My grandmother had three daughters, all of whom she named after gems. Emerald is the oldest; my mother, Opal, is the baby; and in between is Sapphire, who everybody calls Sapphy.

Sapphy is the only sister who never got married. She started working at the cherry factory right out of high school. Aunt Emmy married a truck driver named Perry Chizek, who took her away to live with him in Florida. My mom married my dad, moved to Battle Creek, and then had me. But Sapphy stayed in Traverse City, living at home with her parents in the same room she'd shared with her sisters growing up. She helped take care of my grandpa Will until he died, and she nursed my
grandma Jeanne when she got sick too.

It's only about a four-hour drive from Traverse City to Battle Creek, so we went up there fairly often to visit, and Sapphy and my grandparents would drive down to see us too. I loved when they came to our house, because Sapphy would sleep in my room. I gladly gave up my bed and slept beside her on the floor in a sleeping bag. We'd lie there in the dark, talking quietly long after everyone else in the house had gone to sleep. Sometimes Sapphy would tell me funny things she and my mother had done when they were little, like dressing their dog up in a nightgown, wheeling him around in a baby carriage, and telling the neighbors Grandma Jeanne had just had another baby. Sometimes I told her about the arguments I overheard my parents having or the strange dream I had over and over again that something was chasing me and then just as I was about to be caught, a giant bird would swoop down out of nowhere and rescue me, lifting me high up into the sky and carrying me off to safety. Sapphy would prop herself up with her pillows, and even though it was dark, I could see her bright eyes shining and her head tilted slightly to the side like a crow as she listened. If I could have kept my eyes open, I would
have wanted to stay awake all night talking with Sapphy. She was like Mister: She knew how to listen, and I felt I could tell her anything.

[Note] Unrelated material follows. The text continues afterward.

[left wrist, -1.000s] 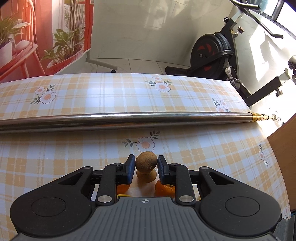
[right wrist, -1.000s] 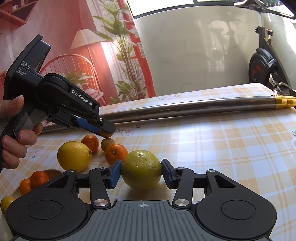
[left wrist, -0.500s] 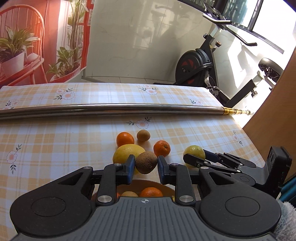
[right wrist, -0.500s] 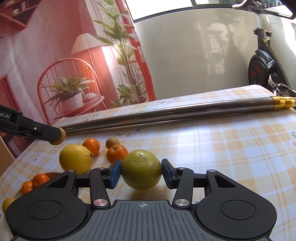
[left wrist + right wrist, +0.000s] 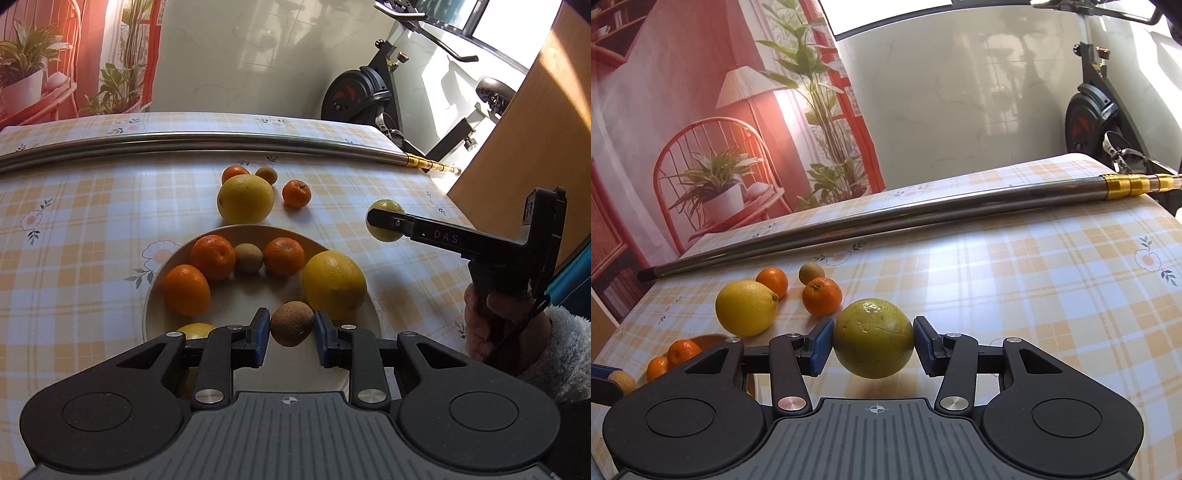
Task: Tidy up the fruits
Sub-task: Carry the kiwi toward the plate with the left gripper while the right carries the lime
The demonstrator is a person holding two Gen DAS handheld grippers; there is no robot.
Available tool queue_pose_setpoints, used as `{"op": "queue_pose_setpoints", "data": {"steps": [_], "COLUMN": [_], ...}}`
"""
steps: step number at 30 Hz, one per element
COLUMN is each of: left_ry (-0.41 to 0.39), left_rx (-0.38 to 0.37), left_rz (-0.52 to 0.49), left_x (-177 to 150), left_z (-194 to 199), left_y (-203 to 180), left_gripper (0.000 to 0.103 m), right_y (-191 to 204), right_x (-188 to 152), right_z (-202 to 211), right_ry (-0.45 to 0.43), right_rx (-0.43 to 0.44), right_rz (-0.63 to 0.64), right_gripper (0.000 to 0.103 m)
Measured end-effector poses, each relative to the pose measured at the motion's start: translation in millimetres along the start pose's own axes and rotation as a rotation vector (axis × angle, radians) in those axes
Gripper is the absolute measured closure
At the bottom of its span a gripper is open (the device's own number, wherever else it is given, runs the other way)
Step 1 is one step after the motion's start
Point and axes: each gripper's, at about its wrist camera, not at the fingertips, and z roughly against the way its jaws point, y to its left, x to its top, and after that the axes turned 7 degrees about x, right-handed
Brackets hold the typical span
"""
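Note:
My left gripper (image 5: 291,330) is shut on a brown kiwi (image 5: 291,326) and holds it over the near part of a pale plate (image 5: 162,258). The plate carries several tangerines, another kiwi and a large yellow citrus (image 5: 334,284). My right gripper (image 5: 873,343) is shut on a yellow-green round fruit (image 5: 873,338), just above the checked tablecloth, to the right of the plate. Beyond the plate a big lemon (image 5: 245,199), two tangerines and a small kiwi (image 5: 266,174) lie loose.
A long metal pole (image 5: 221,142) lies across the table behind the fruit. An exercise bike (image 5: 362,96) stands past the far edge, and a wooden panel (image 5: 535,129) rises at the right. A hand in a fleecy sleeve (image 5: 554,350) holds the right gripper.
My left gripper has pulled back from near the pole with the kiwi, and now hangs over the plate. The right gripper has hardly moved and keeps its fruit.

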Motion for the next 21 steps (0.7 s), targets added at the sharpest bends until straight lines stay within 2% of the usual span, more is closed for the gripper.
{"op": "queue_pose_setpoints", "data": {"steps": [5,11,14,21], "left_ry": [0.006,-0.028,-0.010,0.013], "left_rx": [-0.009,0.061,0.074,0.124], "left_rz": [0.001,-0.011,-0.021,-0.014], "left_x": [-16.9,-31.6,-38.8,-45.7], "left_z": [4.6,11.9,10.9,6.5], "left_y": [-0.3,-0.5,-0.6,6.7], "left_gripper": [0.075,0.075,0.075,0.075], "right_y": [29.1,60.8,74.5,97.7], "right_x": [-5.7,-16.7,-22.3,-32.0], "right_z": [31.5,53.3,58.3,60.7], "right_ry": [0.000,0.049,0.080,0.140], "right_rx": [0.016,0.077,0.108,0.119], "right_rz": [0.032,0.043,0.060,0.116], "right_gripper": [0.060,0.060,0.060,0.060]}}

When my grandma Jeanne died, Aunt Sapphy found out she and Grandpa Will hadn't paid their taxes in years. Between what the government said they owed and what the First National Bank of Traverse City laid claim to, the only thing of value left, once the dust settled, was twelve place settings of my grandmother's good bone china. Each sister got four place settings, and Sapphy got to keep the gravy boat. I guess that was her reward for having stayed there until the bitter end. The real estate agent who handled selling the house told Sapphy it was going to be hard to find a buyer because of the smell.

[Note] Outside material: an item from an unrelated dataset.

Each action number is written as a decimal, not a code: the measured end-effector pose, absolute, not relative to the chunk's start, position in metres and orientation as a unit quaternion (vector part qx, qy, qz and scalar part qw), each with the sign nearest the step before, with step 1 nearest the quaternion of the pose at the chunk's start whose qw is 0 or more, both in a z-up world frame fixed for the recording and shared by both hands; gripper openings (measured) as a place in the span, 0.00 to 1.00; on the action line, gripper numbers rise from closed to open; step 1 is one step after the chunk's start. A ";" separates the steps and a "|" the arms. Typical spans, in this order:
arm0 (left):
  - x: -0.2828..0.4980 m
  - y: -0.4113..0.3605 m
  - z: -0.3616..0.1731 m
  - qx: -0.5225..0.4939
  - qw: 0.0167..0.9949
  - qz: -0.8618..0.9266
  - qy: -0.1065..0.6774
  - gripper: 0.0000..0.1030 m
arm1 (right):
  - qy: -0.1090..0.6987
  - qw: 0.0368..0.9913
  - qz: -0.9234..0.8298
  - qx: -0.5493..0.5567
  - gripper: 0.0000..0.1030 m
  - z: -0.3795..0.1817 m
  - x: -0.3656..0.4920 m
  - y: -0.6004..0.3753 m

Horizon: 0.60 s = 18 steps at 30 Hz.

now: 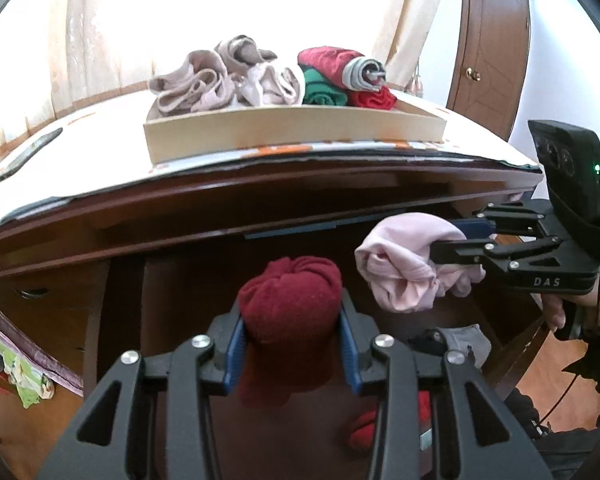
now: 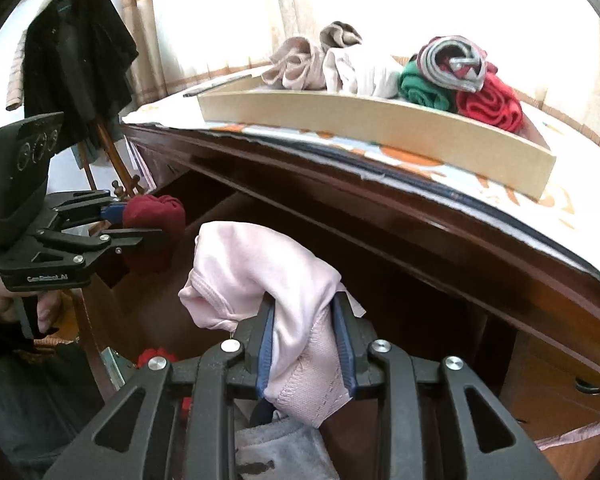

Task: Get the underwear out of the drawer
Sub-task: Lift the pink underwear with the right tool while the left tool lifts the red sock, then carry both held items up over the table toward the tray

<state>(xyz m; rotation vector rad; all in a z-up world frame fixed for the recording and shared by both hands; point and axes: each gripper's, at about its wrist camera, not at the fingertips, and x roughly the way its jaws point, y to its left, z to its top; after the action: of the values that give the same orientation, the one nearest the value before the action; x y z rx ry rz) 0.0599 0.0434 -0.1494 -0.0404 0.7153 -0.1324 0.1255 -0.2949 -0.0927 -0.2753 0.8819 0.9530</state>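
The left gripper (image 1: 291,334) is clamped on a dark red roll of underwear (image 1: 290,300), soft knit fabric bunched into a rounded knob, held between blue ribbed pads (image 1: 233,350) above the open drawer (image 1: 180,280) of a dark wooden dresser. The right gripper (image 2: 305,344) is clamped on a pale pink garment (image 2: 260,280), smooth cloth with a stitched hem and a woven mesh-like panel near the pads, likewise lifted clear over the drawer. Both tools are black plastic with silver rivets; the right one reads "DAS" on its side in the left wrist view, and the left one carries lettering too blurred to read with certainty. On the dresser top sits a shallow tan cardboard tray (image 1: 292,130) holding crumpled beige and pink pieces (image 1: 220,76) beside rolled red, green and grey ones (image 1: 340,76). A grey garment (image 2: 276,448) and a bright red one (image 1: 364,428) lie in the drawer below.
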 end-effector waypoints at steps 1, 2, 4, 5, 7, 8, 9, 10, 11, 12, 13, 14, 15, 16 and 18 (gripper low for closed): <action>0.059 0.043 -0.149 -0.019 0.935 -0.065 0.347 0.38 | 0.405 0.789 0.443 -0.127 0.29 -0.091 0.125 -0.298; 0.059 0.043 -0.148 -0.018 0.936 -0.064 0.345 0.37 | 0.402 0.791 0.444 -0.127 0.29 -0.090 0.125 -0.302; 0.057 0.042 -0.146 -0.014 0.939 -0.062 0.338 0.37 | 0.397 0.793 0.444 -0.127 0.29 -0.091 0.122 -0.293; 0.057 0.041 -0.145 -0.012 0.940 -0.062 0.335 0.37 | 0.394 0.794 0.445 -0.127 0.29 -0.090 0.121 -0.294; 0.055 0.041 -0.143 -0.009 0.942 -0.061 0.330 0.37 | 0.389 0.796 0.446 -0.125 0.29 -0.089 0.119 -0.296; 0.054 0.040 -0.142 -0.007 0.943 -0.060 0.327 0.37 | 0.388 0.797 0.446 -0.124 0.29 -0.088 0.118 -0.293; 0.054 0.040 -0.142 -0.005 0.943 -0.059 0.326 0.37 | 0.386 0.798 0.446 -0.124 0.29 -0.088 0.118 -0.291; 0.054 0.040 -0.142 -0.004 0.944 -0.059 0.325 0.37 | 0.385 0.798 0.447 -0.123 0.29 -0.087 0.117 -0.290; 0.054 0.040 -0.141 -0.003 0.944 -0.058 0.323 0.37 | 0.383 0.799 0.447 -0.122 0.29 -0.087 0.116 -0.291; 0.053 0.040 -0.140 -0.003 0.945 -0.058 0.322 0.37 | 0.382 0.800 0.446 -0.121 0.29 -0.086 0.115 -0.291; 0.053 0.040 -0.139 -0.002 0.945 -0.056 0.321 0.38 | 0.379 0.802 0.446 -0.120 0.29 -0.085 0.115 -0.291; 0.053 0.040 -0.139 -0.001 0.946 -0.055 0.319 0.37 | 0.377 0.803 0.447 -0.118 0.29 -0.084 0.114 -0.292; 0.053 0.040 -0.138 0.000 0.947 -0.054 0.318 0.37 | 0.375 0.803 0.448 -0.116 0.29 -0.083 0.114 -0.292; 0.052 0.040 -0.137 0.000 0.947 -0.052 0.316 0.37 | 0.372 0.805 0.448 -0.115 0.29 -0.082 0.113 -0.293; 0.052 0.039 -0.136 0.003 0.948 -0.050 0.313 0.37 | 0.366 0.808 0.448 -0.113 0.29 -0.079 0.111 -0.294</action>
<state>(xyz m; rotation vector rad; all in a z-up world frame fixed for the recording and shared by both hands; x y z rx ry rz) 0.0516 0.0391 -0.1357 0.0070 0.6379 -0.1016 0.1113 -0.2942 -0.0790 -0.2410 0.7828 0.9590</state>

“Death leaves a lingering odor,” she said.

“So does life,” Sapphy told her.

Sapphy packed up and moved to the trailer in Wondrous Acres, where she lived by herself for a few years until she had her accident at the cherry factory. One minute she was standing there watching cherries go by on the conveyor belt, and the next thing she knew, she was lying in a hospital bed with her head all bandaged up. She doesn't
remember a thing about how it happened. She woke up in the hospital with a terrible headache, her hair shaved clean off, and twenty-seven stitches marching like a line of black ants across her scalp. We were told that a big metal pipe had come loose and fallen from the ceiling, hitting Sapphy square on the top of her head.

While she was still in the hospital, a lawyer came to visit, and Sapphy signed a bunch of papers. After that, instead of a paycheck she got a disability check from the Cheery Cherry Corporation every month. The check wasn't huge, but it was big enough to mean she didn't have to work anymore. Even so, she couldn't have kept living in the trailer. At least not by herself. After the accident Sapphy was missing more than just her hair.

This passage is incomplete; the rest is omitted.